◆ EXERCISE AIM:
Return, from the data that follows, each line that holds the word "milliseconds".
■ ■ ■
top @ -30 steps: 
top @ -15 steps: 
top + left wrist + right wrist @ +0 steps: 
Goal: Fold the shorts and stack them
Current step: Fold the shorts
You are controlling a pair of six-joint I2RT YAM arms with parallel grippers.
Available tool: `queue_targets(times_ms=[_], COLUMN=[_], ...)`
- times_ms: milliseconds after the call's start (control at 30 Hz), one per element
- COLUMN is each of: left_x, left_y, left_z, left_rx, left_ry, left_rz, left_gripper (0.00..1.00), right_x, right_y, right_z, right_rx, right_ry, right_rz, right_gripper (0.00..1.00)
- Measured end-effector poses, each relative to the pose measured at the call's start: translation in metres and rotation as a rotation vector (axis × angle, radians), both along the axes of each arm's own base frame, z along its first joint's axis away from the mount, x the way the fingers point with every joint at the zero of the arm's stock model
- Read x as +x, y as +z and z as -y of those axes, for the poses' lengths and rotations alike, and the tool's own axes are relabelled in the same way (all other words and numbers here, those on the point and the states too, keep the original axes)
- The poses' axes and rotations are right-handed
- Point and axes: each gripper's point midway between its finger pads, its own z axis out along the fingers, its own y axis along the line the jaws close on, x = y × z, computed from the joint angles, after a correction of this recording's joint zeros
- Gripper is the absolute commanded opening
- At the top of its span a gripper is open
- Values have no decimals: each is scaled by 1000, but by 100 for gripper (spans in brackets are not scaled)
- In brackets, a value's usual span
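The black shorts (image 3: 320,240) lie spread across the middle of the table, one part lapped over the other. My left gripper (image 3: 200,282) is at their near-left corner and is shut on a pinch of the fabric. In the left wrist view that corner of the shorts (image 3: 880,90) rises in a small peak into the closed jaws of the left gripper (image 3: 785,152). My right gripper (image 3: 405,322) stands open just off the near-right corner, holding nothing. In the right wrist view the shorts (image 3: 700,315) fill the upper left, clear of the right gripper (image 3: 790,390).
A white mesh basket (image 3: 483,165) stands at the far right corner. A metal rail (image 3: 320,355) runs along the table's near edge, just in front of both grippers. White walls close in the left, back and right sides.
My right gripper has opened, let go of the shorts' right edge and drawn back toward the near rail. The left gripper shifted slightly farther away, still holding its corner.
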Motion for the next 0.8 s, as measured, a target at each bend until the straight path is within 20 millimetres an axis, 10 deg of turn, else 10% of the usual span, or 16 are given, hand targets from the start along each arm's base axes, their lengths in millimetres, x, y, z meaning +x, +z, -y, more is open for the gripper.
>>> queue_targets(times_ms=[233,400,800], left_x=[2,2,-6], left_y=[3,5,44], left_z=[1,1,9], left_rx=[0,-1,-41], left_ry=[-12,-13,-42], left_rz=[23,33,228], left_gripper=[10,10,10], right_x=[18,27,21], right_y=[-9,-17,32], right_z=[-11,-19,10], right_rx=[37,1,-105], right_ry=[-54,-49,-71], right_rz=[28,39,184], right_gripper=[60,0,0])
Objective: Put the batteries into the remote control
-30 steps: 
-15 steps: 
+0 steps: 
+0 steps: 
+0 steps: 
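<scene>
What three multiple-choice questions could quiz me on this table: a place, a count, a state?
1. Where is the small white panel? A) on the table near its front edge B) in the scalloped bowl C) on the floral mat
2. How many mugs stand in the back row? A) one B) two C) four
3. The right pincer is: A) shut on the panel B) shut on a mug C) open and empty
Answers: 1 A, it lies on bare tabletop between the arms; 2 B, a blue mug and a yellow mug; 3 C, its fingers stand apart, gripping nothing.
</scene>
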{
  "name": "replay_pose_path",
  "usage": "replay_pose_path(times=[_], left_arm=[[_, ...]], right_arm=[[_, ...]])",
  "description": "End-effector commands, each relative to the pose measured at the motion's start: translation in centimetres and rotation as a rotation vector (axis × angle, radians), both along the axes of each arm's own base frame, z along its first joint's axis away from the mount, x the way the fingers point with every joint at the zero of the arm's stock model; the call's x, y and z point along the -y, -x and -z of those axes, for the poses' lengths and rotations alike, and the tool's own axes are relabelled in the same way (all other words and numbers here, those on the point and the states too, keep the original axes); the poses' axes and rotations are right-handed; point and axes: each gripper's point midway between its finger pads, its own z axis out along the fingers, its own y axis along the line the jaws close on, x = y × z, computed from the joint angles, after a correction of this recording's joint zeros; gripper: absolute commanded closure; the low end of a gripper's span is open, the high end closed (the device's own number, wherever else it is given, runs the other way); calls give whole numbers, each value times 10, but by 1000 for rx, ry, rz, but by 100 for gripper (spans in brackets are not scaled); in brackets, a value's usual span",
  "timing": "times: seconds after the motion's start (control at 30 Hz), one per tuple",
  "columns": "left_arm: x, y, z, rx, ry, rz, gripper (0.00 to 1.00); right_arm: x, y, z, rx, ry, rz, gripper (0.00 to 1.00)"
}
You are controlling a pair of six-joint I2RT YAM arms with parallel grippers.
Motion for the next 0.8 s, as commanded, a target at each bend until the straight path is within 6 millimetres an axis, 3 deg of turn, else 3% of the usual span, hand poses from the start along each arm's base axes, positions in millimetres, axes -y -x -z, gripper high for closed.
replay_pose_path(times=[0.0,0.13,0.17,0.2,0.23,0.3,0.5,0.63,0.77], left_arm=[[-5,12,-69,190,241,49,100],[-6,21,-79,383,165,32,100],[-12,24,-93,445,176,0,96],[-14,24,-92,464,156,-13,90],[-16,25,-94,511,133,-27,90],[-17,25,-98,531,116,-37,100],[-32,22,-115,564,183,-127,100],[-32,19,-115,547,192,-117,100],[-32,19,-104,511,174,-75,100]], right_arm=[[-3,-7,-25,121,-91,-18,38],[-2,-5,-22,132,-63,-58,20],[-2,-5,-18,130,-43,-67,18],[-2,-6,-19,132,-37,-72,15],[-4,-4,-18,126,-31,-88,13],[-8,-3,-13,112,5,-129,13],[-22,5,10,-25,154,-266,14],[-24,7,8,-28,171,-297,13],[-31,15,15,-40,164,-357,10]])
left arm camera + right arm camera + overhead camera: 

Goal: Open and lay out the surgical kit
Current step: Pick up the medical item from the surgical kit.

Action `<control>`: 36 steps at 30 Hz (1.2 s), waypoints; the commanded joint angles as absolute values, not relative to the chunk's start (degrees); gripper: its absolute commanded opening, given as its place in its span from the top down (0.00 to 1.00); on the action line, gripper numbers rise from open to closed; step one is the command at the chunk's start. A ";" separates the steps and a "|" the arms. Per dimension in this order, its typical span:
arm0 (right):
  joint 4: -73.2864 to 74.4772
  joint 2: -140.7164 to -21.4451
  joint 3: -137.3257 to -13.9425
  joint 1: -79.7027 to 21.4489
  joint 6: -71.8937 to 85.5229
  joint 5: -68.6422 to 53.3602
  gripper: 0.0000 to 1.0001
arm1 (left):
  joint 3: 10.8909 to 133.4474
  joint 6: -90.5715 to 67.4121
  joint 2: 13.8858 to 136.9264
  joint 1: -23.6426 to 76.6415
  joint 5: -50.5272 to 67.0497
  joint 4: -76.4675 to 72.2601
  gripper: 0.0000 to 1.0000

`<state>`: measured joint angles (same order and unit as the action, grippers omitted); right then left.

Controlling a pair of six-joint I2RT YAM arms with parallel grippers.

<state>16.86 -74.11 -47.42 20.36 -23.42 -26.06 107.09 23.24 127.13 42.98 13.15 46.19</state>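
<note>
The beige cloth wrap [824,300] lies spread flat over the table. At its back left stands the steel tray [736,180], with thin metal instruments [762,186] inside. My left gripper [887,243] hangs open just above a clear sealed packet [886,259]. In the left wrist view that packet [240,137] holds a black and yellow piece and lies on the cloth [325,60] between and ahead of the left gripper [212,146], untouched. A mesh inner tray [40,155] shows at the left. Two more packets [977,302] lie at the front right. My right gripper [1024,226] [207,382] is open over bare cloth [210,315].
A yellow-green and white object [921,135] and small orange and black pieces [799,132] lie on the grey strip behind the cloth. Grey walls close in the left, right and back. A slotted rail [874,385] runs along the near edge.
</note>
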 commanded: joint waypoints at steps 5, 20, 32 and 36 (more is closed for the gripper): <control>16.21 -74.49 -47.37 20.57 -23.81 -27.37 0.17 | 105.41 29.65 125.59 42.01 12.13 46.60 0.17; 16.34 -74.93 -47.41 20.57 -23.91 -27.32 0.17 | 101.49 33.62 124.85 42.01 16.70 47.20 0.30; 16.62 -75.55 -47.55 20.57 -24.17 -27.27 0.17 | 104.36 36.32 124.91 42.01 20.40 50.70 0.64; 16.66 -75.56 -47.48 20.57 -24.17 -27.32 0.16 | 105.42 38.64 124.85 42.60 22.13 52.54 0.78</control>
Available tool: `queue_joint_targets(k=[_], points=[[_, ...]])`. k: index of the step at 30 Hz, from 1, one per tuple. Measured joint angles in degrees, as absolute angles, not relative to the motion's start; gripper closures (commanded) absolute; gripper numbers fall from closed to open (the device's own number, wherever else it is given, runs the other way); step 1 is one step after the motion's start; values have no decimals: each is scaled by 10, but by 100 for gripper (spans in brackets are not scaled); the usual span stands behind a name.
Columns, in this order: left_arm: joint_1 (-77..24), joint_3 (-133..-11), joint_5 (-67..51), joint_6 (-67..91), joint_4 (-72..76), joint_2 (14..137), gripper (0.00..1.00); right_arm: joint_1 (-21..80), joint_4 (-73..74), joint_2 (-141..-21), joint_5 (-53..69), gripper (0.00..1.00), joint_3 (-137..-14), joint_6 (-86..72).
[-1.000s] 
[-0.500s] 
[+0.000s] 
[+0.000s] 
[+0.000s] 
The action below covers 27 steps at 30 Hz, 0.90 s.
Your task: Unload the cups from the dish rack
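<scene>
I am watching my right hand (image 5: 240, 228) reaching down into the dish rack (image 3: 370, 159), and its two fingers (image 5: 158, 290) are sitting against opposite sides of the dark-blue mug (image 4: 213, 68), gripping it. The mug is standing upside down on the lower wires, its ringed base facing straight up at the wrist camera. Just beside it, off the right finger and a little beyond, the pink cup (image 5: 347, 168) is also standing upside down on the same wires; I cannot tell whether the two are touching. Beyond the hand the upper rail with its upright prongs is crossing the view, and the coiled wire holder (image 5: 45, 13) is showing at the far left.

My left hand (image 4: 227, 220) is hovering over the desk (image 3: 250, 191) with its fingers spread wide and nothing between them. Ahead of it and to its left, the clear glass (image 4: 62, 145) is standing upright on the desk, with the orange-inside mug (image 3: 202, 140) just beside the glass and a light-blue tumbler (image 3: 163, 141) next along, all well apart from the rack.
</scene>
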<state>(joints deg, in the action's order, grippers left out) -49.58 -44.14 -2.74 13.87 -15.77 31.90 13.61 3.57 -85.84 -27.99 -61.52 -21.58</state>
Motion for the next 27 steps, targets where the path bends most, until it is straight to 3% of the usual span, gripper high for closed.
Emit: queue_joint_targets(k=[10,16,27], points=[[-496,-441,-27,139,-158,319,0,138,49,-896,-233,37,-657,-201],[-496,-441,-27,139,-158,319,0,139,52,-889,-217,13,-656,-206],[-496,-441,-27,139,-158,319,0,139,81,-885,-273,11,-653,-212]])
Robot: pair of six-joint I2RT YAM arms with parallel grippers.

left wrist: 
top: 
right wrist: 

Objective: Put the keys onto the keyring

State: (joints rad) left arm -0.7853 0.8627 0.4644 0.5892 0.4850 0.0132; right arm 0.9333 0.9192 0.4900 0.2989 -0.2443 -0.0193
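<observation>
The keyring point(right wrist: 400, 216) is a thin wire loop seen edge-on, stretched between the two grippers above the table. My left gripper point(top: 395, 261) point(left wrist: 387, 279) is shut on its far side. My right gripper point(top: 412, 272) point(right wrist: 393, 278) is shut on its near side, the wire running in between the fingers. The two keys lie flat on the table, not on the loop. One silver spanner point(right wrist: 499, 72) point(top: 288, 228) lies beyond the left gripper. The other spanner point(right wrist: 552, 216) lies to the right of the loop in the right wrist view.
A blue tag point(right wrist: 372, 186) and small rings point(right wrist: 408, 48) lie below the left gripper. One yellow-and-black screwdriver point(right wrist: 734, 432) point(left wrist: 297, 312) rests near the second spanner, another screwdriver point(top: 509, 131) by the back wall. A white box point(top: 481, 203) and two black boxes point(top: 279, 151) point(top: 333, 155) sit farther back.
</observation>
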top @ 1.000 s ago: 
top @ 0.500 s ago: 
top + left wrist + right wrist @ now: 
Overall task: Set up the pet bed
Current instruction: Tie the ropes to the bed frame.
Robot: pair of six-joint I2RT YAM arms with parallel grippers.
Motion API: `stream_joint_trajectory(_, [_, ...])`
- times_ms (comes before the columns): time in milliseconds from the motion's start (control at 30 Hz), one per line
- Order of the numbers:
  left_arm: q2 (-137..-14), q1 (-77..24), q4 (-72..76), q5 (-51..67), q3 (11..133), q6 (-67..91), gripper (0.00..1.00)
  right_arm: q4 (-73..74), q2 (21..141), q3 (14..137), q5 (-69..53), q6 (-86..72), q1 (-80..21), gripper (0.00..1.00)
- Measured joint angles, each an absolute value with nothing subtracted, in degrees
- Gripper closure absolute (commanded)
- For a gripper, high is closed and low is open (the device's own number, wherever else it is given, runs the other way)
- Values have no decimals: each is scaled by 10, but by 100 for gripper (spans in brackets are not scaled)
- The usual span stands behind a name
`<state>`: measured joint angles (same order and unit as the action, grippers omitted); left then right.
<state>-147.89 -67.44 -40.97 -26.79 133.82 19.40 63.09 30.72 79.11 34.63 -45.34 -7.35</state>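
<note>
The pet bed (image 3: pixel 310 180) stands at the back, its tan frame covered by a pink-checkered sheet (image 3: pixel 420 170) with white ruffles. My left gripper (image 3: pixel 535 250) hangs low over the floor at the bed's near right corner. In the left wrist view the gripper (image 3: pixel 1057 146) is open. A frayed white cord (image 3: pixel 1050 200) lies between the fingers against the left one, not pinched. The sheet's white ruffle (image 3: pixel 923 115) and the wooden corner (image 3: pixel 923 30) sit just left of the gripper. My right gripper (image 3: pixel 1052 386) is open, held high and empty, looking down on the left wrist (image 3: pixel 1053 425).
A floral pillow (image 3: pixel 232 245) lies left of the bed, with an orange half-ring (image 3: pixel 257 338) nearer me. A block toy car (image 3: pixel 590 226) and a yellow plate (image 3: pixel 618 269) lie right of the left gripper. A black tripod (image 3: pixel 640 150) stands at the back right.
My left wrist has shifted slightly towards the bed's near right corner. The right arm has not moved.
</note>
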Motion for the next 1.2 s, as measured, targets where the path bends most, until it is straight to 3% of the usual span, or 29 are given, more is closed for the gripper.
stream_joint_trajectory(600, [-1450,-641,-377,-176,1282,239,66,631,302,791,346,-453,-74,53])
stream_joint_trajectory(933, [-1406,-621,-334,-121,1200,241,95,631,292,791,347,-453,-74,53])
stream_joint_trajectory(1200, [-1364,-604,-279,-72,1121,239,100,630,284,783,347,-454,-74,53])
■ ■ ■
◆ ANSWER BELOW:
- times_ms: milliseconds after the call's start (control at 30 Hz), one per element
- times_ms (comes before the columns): time in milliseconds from the motion's start (control at 30 Hz), one per line

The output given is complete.